Assignment – Copy out every entry, keeping each character the same.

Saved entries
▬▬▬
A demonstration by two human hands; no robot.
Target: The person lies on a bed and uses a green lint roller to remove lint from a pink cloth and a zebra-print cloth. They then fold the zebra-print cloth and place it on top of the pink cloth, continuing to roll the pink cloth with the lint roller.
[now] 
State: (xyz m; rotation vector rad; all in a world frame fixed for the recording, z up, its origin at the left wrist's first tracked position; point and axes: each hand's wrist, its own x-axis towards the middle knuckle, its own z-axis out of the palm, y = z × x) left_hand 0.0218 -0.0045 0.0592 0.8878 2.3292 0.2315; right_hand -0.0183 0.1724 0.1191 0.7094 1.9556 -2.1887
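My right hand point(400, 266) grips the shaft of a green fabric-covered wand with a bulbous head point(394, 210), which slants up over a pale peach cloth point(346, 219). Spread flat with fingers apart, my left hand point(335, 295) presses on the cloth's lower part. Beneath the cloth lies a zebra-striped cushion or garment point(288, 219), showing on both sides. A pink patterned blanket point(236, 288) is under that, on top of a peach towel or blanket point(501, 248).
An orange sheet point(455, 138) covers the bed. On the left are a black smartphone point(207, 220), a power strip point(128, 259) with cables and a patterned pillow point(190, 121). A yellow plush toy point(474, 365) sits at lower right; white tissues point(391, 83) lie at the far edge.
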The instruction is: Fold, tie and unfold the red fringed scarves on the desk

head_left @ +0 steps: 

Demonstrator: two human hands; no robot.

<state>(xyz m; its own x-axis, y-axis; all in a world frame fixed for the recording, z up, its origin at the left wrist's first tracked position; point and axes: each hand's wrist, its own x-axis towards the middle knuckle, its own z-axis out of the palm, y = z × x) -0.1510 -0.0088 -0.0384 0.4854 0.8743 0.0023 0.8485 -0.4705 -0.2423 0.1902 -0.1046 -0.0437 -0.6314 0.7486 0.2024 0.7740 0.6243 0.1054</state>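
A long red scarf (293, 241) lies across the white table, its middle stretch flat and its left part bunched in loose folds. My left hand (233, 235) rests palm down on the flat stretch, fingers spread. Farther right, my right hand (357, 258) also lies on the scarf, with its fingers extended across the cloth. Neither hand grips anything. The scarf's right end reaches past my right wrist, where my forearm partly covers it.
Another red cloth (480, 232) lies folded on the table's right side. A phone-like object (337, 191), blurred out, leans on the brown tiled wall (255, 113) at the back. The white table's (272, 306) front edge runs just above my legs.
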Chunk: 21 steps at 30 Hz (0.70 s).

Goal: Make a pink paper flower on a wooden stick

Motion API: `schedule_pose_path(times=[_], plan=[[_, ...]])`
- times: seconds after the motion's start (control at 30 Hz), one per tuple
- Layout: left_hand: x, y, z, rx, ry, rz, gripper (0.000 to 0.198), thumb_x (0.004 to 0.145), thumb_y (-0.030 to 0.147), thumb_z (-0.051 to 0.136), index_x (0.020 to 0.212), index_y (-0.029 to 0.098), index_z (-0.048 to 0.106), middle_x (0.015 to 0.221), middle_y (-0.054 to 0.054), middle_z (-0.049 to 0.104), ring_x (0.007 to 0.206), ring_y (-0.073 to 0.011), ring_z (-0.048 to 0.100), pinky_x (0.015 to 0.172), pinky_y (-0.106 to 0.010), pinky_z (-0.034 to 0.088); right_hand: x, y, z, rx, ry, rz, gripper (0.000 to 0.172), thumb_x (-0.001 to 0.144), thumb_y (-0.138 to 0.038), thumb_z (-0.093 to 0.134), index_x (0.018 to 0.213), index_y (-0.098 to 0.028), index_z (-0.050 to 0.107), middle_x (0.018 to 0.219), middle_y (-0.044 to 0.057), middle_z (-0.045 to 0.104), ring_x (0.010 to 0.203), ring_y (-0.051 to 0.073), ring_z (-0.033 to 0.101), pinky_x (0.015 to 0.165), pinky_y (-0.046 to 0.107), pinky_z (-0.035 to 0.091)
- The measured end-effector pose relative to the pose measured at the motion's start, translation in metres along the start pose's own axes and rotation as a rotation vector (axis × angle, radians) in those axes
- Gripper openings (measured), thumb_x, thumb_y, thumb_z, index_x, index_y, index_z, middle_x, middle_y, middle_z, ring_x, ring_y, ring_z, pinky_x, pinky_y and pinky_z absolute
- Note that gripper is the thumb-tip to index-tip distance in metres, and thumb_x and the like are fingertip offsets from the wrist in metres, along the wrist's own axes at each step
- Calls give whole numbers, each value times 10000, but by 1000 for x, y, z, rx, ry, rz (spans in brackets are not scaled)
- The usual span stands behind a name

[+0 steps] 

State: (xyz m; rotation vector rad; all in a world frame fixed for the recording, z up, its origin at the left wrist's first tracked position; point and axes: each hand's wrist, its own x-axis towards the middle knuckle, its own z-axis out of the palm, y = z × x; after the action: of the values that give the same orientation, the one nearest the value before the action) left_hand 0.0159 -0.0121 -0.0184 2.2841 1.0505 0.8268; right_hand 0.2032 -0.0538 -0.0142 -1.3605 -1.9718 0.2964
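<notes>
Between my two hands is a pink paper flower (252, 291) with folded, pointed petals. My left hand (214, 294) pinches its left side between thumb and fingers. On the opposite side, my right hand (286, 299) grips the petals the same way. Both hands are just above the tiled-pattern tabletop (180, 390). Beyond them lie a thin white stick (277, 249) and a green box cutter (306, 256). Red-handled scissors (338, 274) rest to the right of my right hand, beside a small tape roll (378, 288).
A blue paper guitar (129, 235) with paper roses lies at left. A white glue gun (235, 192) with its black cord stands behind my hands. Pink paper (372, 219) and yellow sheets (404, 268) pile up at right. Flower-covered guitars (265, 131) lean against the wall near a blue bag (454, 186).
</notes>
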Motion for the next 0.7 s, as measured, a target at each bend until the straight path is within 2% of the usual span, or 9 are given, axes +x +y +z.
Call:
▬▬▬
Answer area –
A demonstration by two human hands; no robot.
Target: The person lies on a bed and uses a green lint roller to remove lint from a pink cloth and a zebra-print cloth. They then fold the zebra-print cloth and place it on top of the pink cloth, continuing to roll the pink cloth with the lint roller.
[now] 
State: (xyz m; rotation vector rad; all in a world frame fixed for the recording, z up, its origin at the left wrist's first tracked position; point and axes: each hand's wrist, its own x-axis towards the middle knuckle, its own z-axis out of the palm, y = z × x) left_hand 0.0218 -0.0045 0.0592 0.8878 2.3292 0.2315; right_hand -0.0183 0.1724 0.1191 0.7094 1.9556 -2.1887
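My right hand point(400, 266) grips the shaft of a green fabric-covered wand with a bulbous head point(394, 210), which slants up over a pale peach cloth point(346, 219). Spread flat with fingers apart, my left hand point(335, 295) presses on the cloth's lower part. Beneath the cloth lies a zebra-striped cushion or garment point(288, 219), showing on both sides. A pink patterned blanket point(236, 288) is under that, on top of a peach towel or blanket point(501, 248).
An orange sheet point(455, 138) covers the bed. On the left are a black smartphone point(207, 220), a power strip point(128, 259) with cables and a patterned pillow point(190, 121). A yellow plush toy point(474, 365) sits at lower right; white tissues point(391, 83) lie at the far edge.
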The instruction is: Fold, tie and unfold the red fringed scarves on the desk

head_left @ +0 steps: 

Demonstrator: two human hands; no robot.

<state>(xyz m; its own x-axis, y-axis; all in a world frame fixed for the recording, z up, its origin at the left wrist's first tracked position; point and axes: each hand's wrist, its own x-axis towards the middle knuckle, its own z-axis out of the palm, y = z × x) -0.1510 -0.0088 -0.0384 0.4854 0.8743 0.0023 0.8485 -0.4705 -0.2423 0.1902 -0.1046 -0.0437 -0.6314 0.7486 0.2024 0.7740 0.6243 0.1054</state>
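A long red scarf (293, 241) lies across the white table, its middle stretch flat and its left part bunched in loose folds. My left hand (233, 235) rests palm down on the flat stretch, fingers spread. Farther right, my right hand (357, 258) also lies on the scarf, with its fingers extended across the cloth. Neither hand grips anything. The scarf's right end reaches past my right wrist, where my forearm partly covers it.
Another red cloth (480, 232) lies folded on the table's right side. A phone-like object (337, 191), blurred out, leans on the brown tiled wall (255, 113) at the back. The white table's (272, 306) front edge runs just above my legs.
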Chunk: 21 steps at 30 Hz (0.70 s).

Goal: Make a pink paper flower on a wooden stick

Motion API: `schedule_pose_path(times=[_], plan=[[_, ...]])`
- times: seconds after the motion's start (control at 30 Hz), one per tuple
- Layout: left_hand: x, y, z, rx, ry, rz, gripper (0.000 to 0.198), thumb_x (0.004 to 0.145), thumb_y (-0.030 to 0.147), thumb_z (-0.051 to 0.136), index_x (0.020 to 0.212), index_y (-0.029 to 0.098), index_z (-0.048 to 0.106), middle_x (0.015 to 0.221), middle_y (-0.054 to 0.054), middle_z (-0.049 to 0.104), ring_x (0.007 to 0.206), ring_y (-0.073 to 0.011), ring_z (-0.048 to 0.100), pinky_x (0.015 to 0.172), pinky_y (-0.106 to 0.010), pinky_z (-0.034 to 0.088); right_hand: x, y, z, rx, ry, rz, gripper (0.000 to 0.172), thumb_x (-0.001 to 0.144), thumb_y (-0.138 to 0.038), thumb_z (-0.093 to 0.134), index_x (0.018 to 0.213), index_y (-0.098 to 0.028), index_z (-0.050 to 0.107), middle_x (0.018 to 0.219), middle_y (-0.044 to 0.057), middle_z (-0.045 to 0.104), ring_x (0.010 to 0.203), ring_y (-0.051 to 0.073), ring_z (-0.033 to 0.101), pinky_x (0.015 to 0.165), pinky_y (-0.046 to 0.107), pinky_z (-0.035 to 0.091)
- The measured end-effector pose relative to the pose measured at the motion's start, translation in metres along the start pose's own axes and rotation as a rotation vector (axis × angle, radians) in those axes
- Gripper openings (measured), thumb_x, thumb_y, thumb_z, index_x, index_y, index_z, middle_x, middle_y, middle_z, ring_x, ring_y, ring_z, pinky_x, pinky_y and pinky_z absolute
- Note that gripper is the thumb-tip to index-tip distance in metres, and thumb_x and the like are fingertip offsets from the wrist in metres, along the wrist's own axes at each step
- Calls give whole numbers, each value times 10000, but by 1000 for x, y, z, rx, ry, rz (spans in brackets are not scaled)
- The usual span stands behind a name

[+0 steps] 

State: (xyz m; rotation vector rad; all in a world frame fixed for the recording, z up, its origin at the left wrist's first tracked position; point and axes: each hand's wrist, its own x-axis towards the middle knuckle, its own z-axis out of the palm, y = z × x; after the action: of the values that give the same orientation, the one nearest the value before the action) left_hand 0.0159 -0.0121 -0.0184 2.2841 1.0505 0.8268; right_hand 0.2032 -0.0538 -0.0142 -1.3605 -1.9718 0.2964
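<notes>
Between my two hands is a pink paper flower (252, 291) with folded, pointed petals. My left hand (214, 294) pinches its left side between thumb and fingers. On the opposite side, my right hand (286, 299) grips the petals the same way. Both hands are just above the tiled-pattern tabletop (180, 390). Beyond them lie a thin white stick (277, 249) and a green box cutter (306, 256). Red-handled scissors (338, 274) rest to the right of my right hand, beside a small tape roll (378, 288).
A blue paper guitar (129, 235) with paper roses lies at left. A white glue gun (235, 192) with its black cord stands behind my hands. Pink paper (372, 219) and yellow sheets (404, 268) pile up at right. Flower-covered guitars (265, 131) lean against the wall near a blue bag (454, 186).
</notes>
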Motion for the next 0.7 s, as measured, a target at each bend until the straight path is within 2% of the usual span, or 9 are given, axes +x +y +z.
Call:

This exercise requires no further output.